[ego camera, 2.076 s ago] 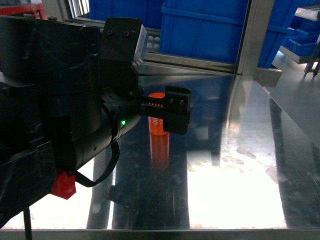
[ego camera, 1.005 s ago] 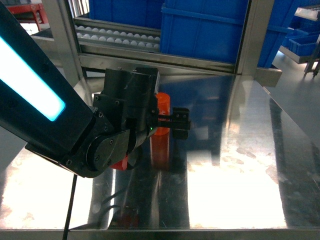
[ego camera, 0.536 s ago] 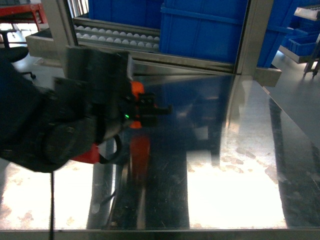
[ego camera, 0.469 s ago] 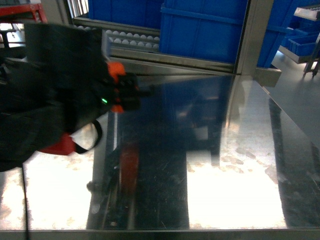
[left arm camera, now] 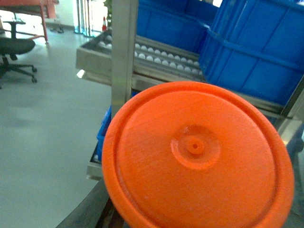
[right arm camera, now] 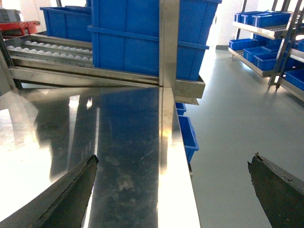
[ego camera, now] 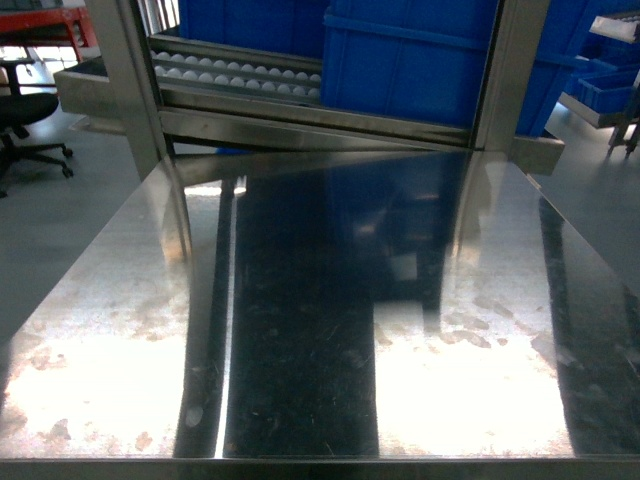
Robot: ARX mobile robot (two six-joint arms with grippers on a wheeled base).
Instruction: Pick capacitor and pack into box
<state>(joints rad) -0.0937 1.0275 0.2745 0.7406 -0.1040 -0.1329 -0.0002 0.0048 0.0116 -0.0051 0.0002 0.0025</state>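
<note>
orange capacitor point(left arm camera: 197, 156) fills the left wrist view, left jaws' state: cannot tell. right jaws point(right arm camera: 173, 187) spread wide over the counter point(ego camera: 320, 330) edge at 3 o'clock.

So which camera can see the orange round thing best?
The left wrist view. The orange capacitor fills most of that picture, its round end facing the camera, too close to see how it is held. The head view shows only the bare steel table and blue bins, and the right wrist view shows none of it.
</note>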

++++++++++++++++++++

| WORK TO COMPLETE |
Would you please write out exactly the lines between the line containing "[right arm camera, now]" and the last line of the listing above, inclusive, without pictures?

| SOLUTION TO THIS PROBLEM |
[right arm camera, now] 
[ego camera, now] 
Robot: ARX mobile robot (two six-joint arms with grippers on a wheeled base).
Instruction: Pick capacitor and pack into box
<state>(joints rad) -0.0937 1.0275 0.2745 0.7406 -0.1040 -0.1329 -0.0002 0.0048 0.0116 -0.0051 0.0002 0.0025</state>
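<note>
orange capacitor point(left arm camera: 197, 156) fills the left wrist view, left jaws' state: cannot tell. right jaws point(right arm camera: 173, 187) spread wide over the counter point(ego camera: 320, 330) edge at 3 o'clock.

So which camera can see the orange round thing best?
The left wrist view. The orange capacitor fills most of that picture, its round end facing the camera, too close to see how it is held. The head view shows only the bare steel table and blue bins, and the right wrist view shows none of it.
</note>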

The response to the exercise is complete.